A Grandfather’s Lifesaving Rescue: Mother Reflects, Offers Advice To Parents

Published 11:29 am Tuesday, July 14, 2015

CUMBERLAND — Andrea Swick met her ultimate fear literally face-to-face a few weeks ago as she saw an open door, her swimming pool and her 2-year-old girl nowhere in sight.

But, the near-tragedy resulted in a miracle thanks to the quick actions of Swick and her father saving the little girl’s life.

Email newsletter signup

When Swick saw her back door wide open after not hearing Mia for a few minutes inside the house, she immediately thought about the 4-foot-deep pool. “My worst nightmare,” she said as Mia sat beside her on the couch watching Mickey Mouse on TV.

“It was around one o’clock … I was actually about to put her down for her nap,” Swick said, sitting beside her father, 51-year-old Mark Prieto. Her husband, Christopher, had just left for work, and Swick and her two other daughters, Alexia and Summer, along with Mia, were cleaning up the girls’ rooms.

“I went and I locked the door behind them and we just carried on back in there to pretty much clean the rooms,” she said, recalling the events of the afternoon.

Earlier, Swick had put the ladder in the above-ground pool with plans of swimming later in the day.

“I didn’t pay any mind, because in my mind the door was locked,” she said, explaining that they were cleaning in an effort to soon get into the pool, which sits behind their house.

After a few minutes of cleaning, she noticed that Mia wasn’t in the room helping anymore.

“I didn’t hear [her] for a minute or two and when it gets quiet, everyone knows when you have kids that’s not a good sign unless they’re asleep.”

That’s when Swick walked into the kitchen and saw the open door, and ran outside to the pool.

“[Mia], unfortunately, was in the pool. So, I just jumped in. I grabbed her. At the current moment she was unresponsive,” Swick said.

Swick screamed out to her father, who came running. She handed Mia to him to hold as she returned to the house to call 911.

“I freaked out. That’s my kid. In my head, my kid’s gone,” Swick said, adding that her daughter Alexia also thought Mia was dead.

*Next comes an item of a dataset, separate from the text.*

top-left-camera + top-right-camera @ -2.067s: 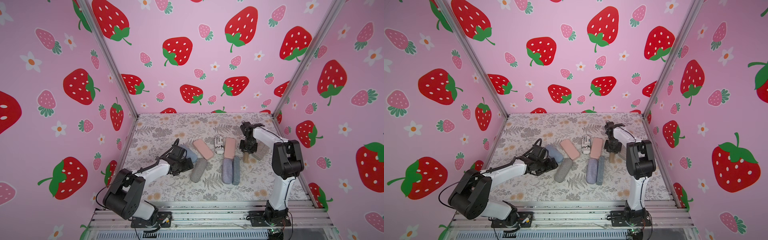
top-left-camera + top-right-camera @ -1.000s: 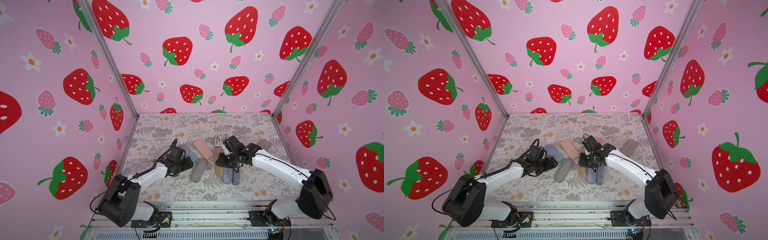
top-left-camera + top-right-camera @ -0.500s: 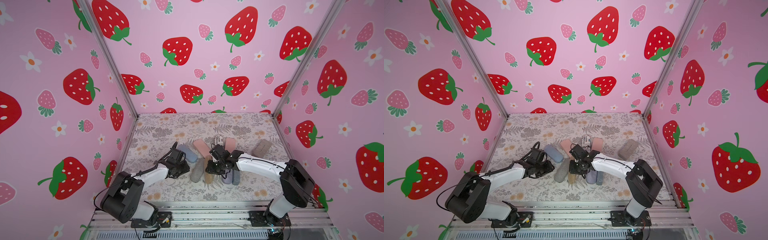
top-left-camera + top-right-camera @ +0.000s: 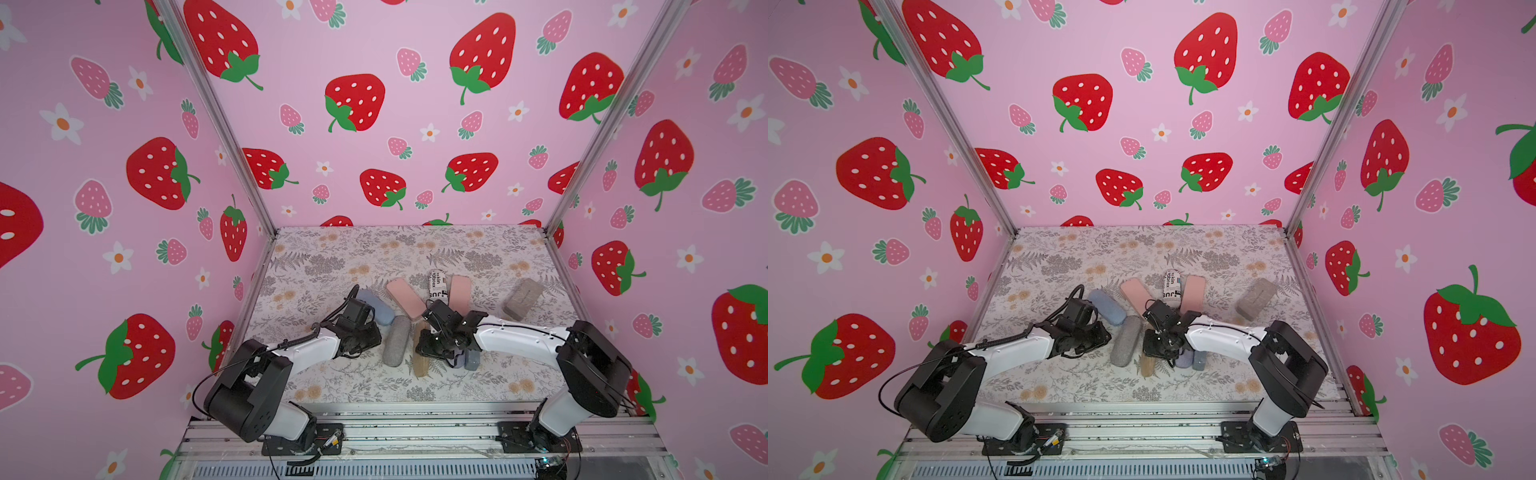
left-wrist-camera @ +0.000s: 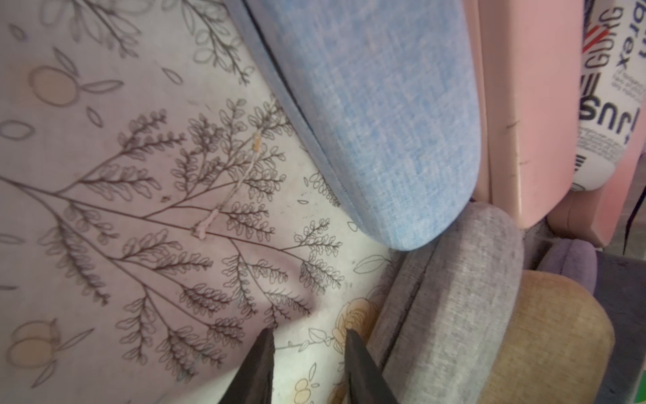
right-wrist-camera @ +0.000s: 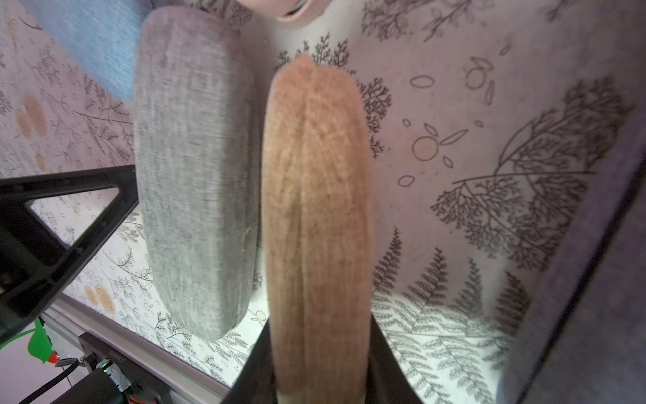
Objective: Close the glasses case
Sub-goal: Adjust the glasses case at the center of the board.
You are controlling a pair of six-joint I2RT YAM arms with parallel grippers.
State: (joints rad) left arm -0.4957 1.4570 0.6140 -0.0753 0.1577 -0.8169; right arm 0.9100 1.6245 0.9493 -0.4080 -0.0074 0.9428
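Jaws of the right gripper clamp the tan glasses case, shifted closer to the grey case on the table, among nine cases; the left gripper jaws, earlier wide, are narrow and empty.

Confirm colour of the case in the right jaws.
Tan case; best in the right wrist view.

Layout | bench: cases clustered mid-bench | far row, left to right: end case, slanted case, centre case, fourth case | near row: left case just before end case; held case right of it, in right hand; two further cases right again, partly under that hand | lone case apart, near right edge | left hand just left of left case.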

After calling 911, Swick rushed back outside. That’s when Prieto began to call for Swick.

“She became responsive,” said Swick. “Dad doesn’t know CPR. I do, actually. But, because I guess it’s your own child, you don’t really think at that moment, I suppose. It scared me.”

Swick said her father performed chest compressions and thinks he performed mouth-to-mouth resuscitation.

Life was back in Mia’s eyes.

Immediately, Prieto, Swick and her three daughters jumped into the car and rushed to Centra Southside Community Hospital in Farmville.

“She threw up water three times on the way there,” Swick said, noting that as soon as the toddler became responsive, her first words were “Papa,” referring to Prieto.

“So, she knew physically who he was and right then we kind of knew everything would be OK,” she said.

When asked how she felt when she saw Mia responsive, Swick replied, “I had my kid … I don’t really know. I just wanted my kid OK.”

Staff at the hospital told Swick that Mia couldn’t have been in the pool for more than three minutes, enough time for her to sink to the bottom and return to the top.

As soon as her husband got home he drained the pool, she said.

“It was a miracle,” Prieto said. Swick agreed.

Mia’s grandfather said that more people need to know how to perform CPR in case of emergencies, such as the one Mia was involved in.

While Swick said she considered her dad a hero, Prieto disagreed. “I only see one hero in this room. She’s my hero,” he said, referring to Mia.

Mia doesn’t remember anything, said Swick, who called the incident the scariest moment of her life.

Swick offers advice to parents, adults and guardians with children who go near or get into water: always have someone else present, know CPR, have proper safety equipment and don’t have a pool unless it’s fenced in and with a gate that can be locked.

“Anything can truly happen,” she said, adding that she watches her girls like a hawk. “That never crosses your mind at first because you don’t think that could ever happen.”

Swick said she doesn’t know what she would have done if she had lost Mia.

“I’m not worried about anything else. I’m just happy she’s here. That’s my kid,” she said.